**Brief**
From the records below, determine the number of lines containing "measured". Output that number alone.

(Beginning of Provided information)

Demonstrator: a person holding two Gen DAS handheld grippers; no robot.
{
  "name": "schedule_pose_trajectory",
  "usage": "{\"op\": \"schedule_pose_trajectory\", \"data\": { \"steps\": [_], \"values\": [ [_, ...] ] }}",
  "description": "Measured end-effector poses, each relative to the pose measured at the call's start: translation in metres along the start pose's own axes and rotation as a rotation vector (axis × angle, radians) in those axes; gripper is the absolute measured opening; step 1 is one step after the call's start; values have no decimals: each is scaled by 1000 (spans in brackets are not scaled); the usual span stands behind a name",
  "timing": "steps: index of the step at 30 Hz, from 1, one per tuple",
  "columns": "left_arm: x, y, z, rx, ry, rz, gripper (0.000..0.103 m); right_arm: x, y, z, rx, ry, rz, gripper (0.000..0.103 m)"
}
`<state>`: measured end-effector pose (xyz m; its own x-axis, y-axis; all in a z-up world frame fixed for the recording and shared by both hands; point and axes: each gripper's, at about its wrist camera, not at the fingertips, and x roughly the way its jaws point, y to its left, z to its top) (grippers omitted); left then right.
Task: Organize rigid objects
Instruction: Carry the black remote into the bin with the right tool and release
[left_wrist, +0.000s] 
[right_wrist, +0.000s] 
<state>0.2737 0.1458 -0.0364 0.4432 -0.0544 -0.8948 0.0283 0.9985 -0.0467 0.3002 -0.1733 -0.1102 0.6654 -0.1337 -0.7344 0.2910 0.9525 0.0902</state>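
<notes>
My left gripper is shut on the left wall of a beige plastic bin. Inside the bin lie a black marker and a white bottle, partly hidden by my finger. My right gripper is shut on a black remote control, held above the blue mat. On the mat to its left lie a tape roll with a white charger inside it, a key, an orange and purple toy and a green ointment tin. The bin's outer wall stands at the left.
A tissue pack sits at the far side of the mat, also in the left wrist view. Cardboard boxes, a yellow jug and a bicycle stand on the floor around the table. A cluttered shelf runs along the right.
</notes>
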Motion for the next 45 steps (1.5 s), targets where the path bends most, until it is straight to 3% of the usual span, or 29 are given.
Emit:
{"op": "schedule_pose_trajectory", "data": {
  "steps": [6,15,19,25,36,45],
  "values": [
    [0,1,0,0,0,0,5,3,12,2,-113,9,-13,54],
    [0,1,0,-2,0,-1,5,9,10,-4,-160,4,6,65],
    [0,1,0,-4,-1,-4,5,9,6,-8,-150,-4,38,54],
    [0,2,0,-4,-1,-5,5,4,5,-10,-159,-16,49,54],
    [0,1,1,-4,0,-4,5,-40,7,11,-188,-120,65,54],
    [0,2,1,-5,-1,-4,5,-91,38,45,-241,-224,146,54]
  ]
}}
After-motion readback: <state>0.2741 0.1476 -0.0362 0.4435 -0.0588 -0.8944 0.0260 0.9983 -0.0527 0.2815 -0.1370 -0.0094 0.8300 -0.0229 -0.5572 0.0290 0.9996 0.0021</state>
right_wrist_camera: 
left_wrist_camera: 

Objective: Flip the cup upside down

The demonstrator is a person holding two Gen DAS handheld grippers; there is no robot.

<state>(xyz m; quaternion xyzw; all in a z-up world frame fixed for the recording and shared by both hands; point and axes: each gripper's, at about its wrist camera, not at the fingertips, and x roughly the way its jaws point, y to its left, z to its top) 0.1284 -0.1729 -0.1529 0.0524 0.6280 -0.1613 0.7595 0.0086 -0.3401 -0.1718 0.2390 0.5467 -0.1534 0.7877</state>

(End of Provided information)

**Answer box**
2